Il y a quelques années, un de mes professeurs me demandait le sujet de mes recherches doctorales. Lorsque je lui dis que je travaillais en linguistique historique, il s’exclama « La linguistique historique n’est pas une science. » (esprit d’escalier, j’aurais dû lui répondre, non, c’est un art). Comme il n’y voyait pas de possibilité de formalisation stricte, ça n’entrait pas dans sa définition de science. Pour moi, la science doit toujours profiter de l’art, de la poésie. Ces visions trouvent écho dans une discussion de notre appréhension de la réalité qu’offre Suzuki dans son livre (dont j’ai parlé précédemment) :
Definition identifies, specifies and limits and thing, describes what it is and what it is not: it is the tool of our great classifying brain. Poetry, in contrast, is the tool of synthesis, of narrative. It struggles with boundaries in an effort to mean more, include more, to find the universal in the particular. It is the dance of words, creating more-than-meaning, reattaching the name, the thing, to everything around it.
Notre propension à la classification, notre réflexe de considérer le monde comme une somme d’unité discrète serait, semble-t-il, un effet de notre culture, et non quelque chose de naturel chez l’humain. C’est un héritage culturel si vieux qu’il nous est difficile de le considérer comme une vision des choses et non un fait. Cet héritage est ce qui nous a permis d’échafauder la méthode scientifique et la construction de l’occident. Il est si présent qu’il est à la source de notre identité personnelle, de notre vision de nous-mêmes comme étant distinct de notre environnement.
Neil Evernden (The Natural Alien) nous donne l’exemple d’un arbre :
A tree, we might say, is not so much a thing as a rhythm of exchange, or perhaps a centre of organizational forces. … The object to which we attach significance is the configuration of forces necessary to being a tree … rigid attention to boundaries can obscure the act of being itself.
Vincent-Olivier Arsenault, l’an dernier, argumentait que « Discretization is the fundamental mechanism behind any form of cognition »
(voir aussi la réponse de Martin) Dans le schème occidental, il a peut-être raison.
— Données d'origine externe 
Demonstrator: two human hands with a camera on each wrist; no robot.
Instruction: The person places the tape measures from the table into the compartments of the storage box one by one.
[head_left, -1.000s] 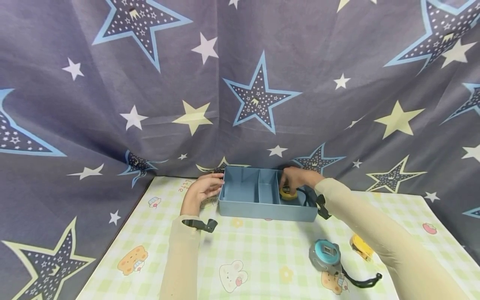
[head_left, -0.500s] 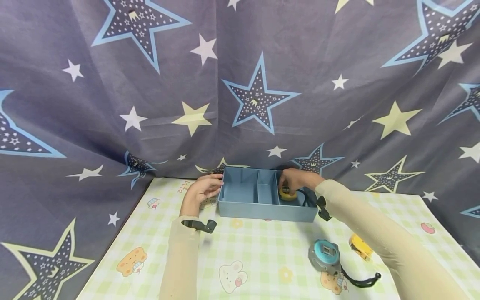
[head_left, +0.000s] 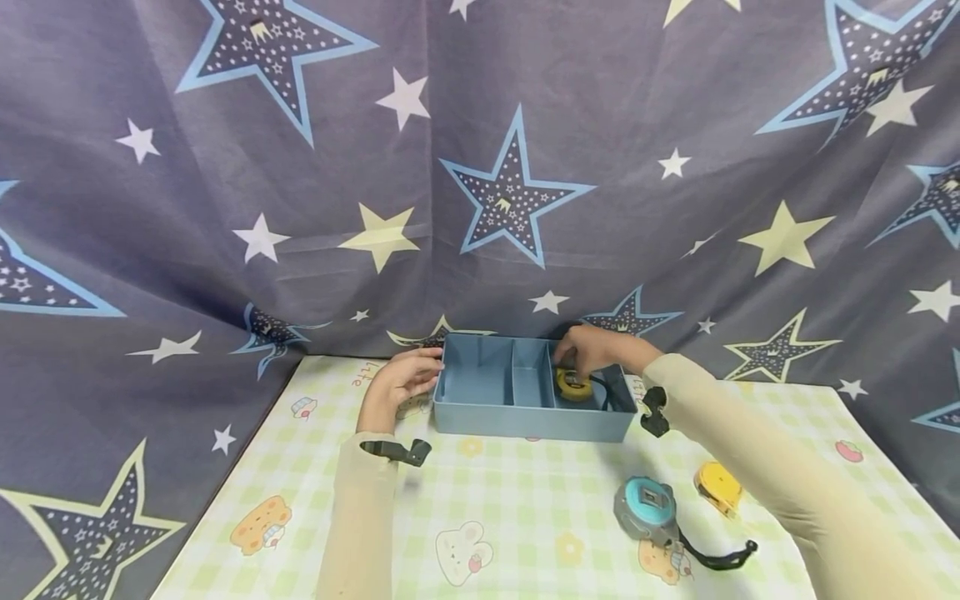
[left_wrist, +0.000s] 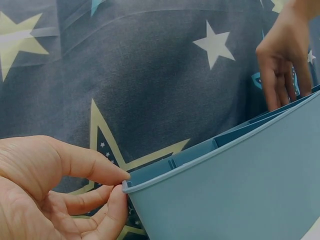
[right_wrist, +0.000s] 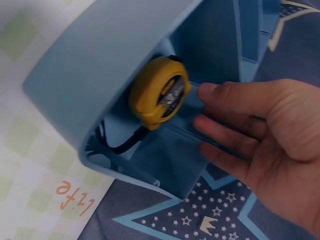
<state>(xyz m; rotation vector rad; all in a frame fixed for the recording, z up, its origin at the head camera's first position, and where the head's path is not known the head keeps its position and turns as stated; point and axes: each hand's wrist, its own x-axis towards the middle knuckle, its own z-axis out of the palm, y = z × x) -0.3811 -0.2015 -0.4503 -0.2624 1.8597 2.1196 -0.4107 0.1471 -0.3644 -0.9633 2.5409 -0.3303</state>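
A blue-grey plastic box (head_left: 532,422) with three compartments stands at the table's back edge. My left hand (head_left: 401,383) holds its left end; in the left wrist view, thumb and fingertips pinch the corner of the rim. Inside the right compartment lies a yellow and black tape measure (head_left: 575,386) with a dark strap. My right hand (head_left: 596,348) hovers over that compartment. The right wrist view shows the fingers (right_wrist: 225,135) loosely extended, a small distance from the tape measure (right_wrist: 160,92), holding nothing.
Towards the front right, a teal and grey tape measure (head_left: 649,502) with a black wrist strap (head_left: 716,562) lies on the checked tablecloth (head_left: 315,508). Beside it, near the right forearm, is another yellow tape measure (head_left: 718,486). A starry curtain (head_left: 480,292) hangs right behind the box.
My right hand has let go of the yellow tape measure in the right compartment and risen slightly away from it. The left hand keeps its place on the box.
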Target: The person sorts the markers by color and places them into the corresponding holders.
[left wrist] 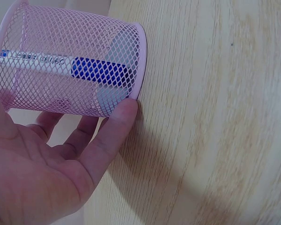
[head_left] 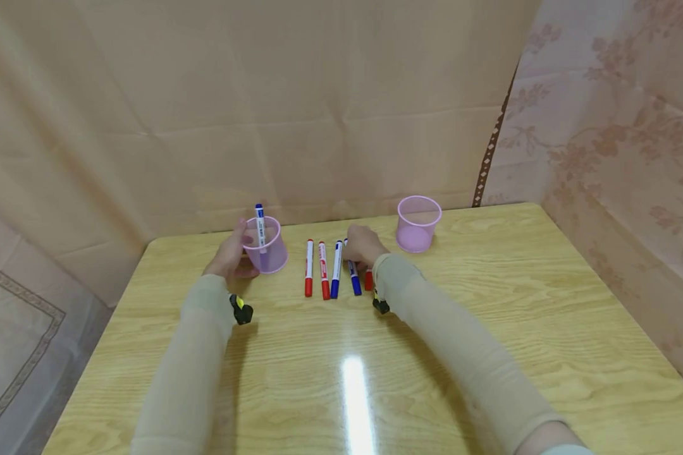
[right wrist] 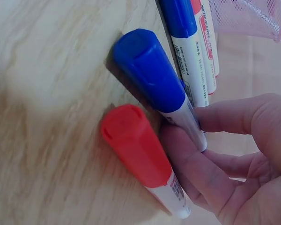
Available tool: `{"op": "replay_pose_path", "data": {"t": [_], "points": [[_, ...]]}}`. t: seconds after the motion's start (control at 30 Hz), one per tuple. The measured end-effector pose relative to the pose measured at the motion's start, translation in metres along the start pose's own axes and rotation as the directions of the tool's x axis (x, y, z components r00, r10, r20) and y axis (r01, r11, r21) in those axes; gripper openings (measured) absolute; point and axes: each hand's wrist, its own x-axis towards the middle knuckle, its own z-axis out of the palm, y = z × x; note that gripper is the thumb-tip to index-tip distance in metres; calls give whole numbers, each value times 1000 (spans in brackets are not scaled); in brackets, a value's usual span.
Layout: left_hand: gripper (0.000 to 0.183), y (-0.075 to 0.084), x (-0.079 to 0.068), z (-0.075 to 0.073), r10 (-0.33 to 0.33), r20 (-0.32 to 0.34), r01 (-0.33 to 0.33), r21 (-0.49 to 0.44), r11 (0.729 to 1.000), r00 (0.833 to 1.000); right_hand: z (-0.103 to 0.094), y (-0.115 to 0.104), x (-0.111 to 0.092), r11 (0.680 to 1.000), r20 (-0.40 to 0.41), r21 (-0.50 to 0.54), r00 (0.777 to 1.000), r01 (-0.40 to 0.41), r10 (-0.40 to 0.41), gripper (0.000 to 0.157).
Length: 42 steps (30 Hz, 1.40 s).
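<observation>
My left hand [head_left: 227, 256] grips the side of a pink mesh pen cup [left wrist: 61, 93], its fingers curled about the wall and a fingertip at the base. Inside that cup a blue-capped whiteboard marker [head_left: 260, 222] leans upright, cap down in the left wrist view. Over the row of markers, my right hand [head_left: 364, 246] pinches the white barrel of a blue whiteboard marker [right wrist: 150, 70] between thumb and fingers. Right beside those fingers lies a red marker [right wrist: 138, 147], partly hidden under the hand in the head view.
Left of the right hand lie another blue marker [head_left: 336, 268] and two red markers, one [head_left: 324, 270] nearer the blue and one [head_left: 309, 268] farther left. A second pink mesh cup [head_left: 415, 237] stands at the back right of the wooden table [head_left: 296, 379]. Curtain cloth [head_left: 319, 126] hangs behind.
</observation>
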Motion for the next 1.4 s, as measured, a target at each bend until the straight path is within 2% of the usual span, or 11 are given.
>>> {"op": "replay_pose_path", "data": {"t": [0.1,0.37,0.97,1.4], "points": [[99,0,3,1,-7,-5,7,-5,1000,1000,0,1,0,1000,-4,-5,1000,-3,3,12],[98,-1,3,2,2,5,-2,-6,1000,1000,-1,2,-1,998,25,58,1000,-19,17,9],[93,1,-5,-1,-9,16,9,5,1000,1000,1,-1,-5,998,31,59,999,-25,24,7],[90,1,-1,0,-18,4,18,-5,1000,1000,0,-2,-5,999,35,38,999,-26,25,6]]}}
Nous utilisons notre faculté de différentiation, de classification à toutes les sauces, dans plusieurs de nos activités quotidiennes. Mais si on s’extrait de cet environnement, on voit vite que cette façon d’appréhender le monde n’est pas plus fondamentale que d’autres, qui présentent le monde comme un continuum.
D’ailleurs, si on creuse un peu, on voit que même le langage ne répond pas à cette généralisation (d’ailleurs, j’aurais plus tendance à dire que la généralisation et sa contre-partie, la particularisation, sont les mécanismes fondamentaux) :
Problem is, language (which, it can be argued, is a form of cognition) is not discreet. The boundaries between word-meanings is anything but clear. It is as fuzzy as it gets. Sure, there is a part of discretization is the fact that reality is modelized, somewhat chopped up into bits we call words (or morphemes), but therein lies the beauty of language: these little bits are not really discreet. They are like a drop in a bucket (of the same liquid): can you say where the drop ends? (Commentaire d’Emma B. sur le billet)
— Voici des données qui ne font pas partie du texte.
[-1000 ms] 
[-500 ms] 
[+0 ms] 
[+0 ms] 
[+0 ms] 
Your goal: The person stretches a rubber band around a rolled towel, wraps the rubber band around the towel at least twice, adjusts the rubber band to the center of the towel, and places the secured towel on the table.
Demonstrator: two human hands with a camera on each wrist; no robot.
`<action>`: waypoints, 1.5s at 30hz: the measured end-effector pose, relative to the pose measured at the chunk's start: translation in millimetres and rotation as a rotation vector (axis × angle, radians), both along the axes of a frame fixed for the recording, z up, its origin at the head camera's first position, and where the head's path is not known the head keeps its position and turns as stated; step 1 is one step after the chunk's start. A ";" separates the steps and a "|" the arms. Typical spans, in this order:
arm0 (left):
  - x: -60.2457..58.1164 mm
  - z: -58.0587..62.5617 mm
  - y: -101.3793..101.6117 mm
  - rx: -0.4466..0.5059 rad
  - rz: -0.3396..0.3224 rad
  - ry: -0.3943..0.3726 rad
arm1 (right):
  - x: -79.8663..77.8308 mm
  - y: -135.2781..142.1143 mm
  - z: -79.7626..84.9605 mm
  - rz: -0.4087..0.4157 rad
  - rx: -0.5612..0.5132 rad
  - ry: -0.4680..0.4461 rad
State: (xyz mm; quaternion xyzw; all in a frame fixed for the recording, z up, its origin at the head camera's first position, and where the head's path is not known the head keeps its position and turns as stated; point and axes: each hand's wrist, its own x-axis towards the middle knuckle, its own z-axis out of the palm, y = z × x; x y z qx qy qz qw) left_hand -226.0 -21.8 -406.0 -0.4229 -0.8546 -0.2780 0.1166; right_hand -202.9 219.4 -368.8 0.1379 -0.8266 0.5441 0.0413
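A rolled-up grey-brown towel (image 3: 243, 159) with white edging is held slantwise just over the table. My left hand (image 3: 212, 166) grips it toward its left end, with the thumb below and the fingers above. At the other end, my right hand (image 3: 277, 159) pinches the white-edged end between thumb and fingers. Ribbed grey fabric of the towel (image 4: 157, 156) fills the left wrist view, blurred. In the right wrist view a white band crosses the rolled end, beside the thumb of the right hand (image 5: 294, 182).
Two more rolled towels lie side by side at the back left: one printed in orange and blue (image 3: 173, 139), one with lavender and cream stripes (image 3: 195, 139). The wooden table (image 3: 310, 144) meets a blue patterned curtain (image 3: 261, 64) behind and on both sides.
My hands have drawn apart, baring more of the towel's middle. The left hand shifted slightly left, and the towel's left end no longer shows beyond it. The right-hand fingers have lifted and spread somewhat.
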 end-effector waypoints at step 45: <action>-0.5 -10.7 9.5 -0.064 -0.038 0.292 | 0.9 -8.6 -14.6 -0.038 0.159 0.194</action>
Même la physique nous offre une vision quelquefois indiscrète, par exemple, dans la nature de la lumière, qui est onde et particule, unité et flot. Personnellement, j’ai toujours eu besoin d’une certaine poésie dans mon appréhension de la réalité, d’une conscience de l’existence d’un continuum. D’autant plus aujourd’hui.
Ce qui m’anène au titre de ce billet. En lisant Suzuki, je me suis posé la question de ma propre définition. Me limitais-je à mon corps et/ou à mon esprit? Je pense à une de mes amies qui est une muse. Elle inspire la poésie, naturellement, juste en étant ce qu’elle est. Sans qu’elle le sache (consciemment), elle s’étend au-delà de son corps et de son esprit et existe dans les poëmes de plusieurs. Quelqu’un qui ne la connaît pas ne la verra pas nécessairement dans ces poëmes, mais ça ne veut pas dire qu’elle n’y participe pas.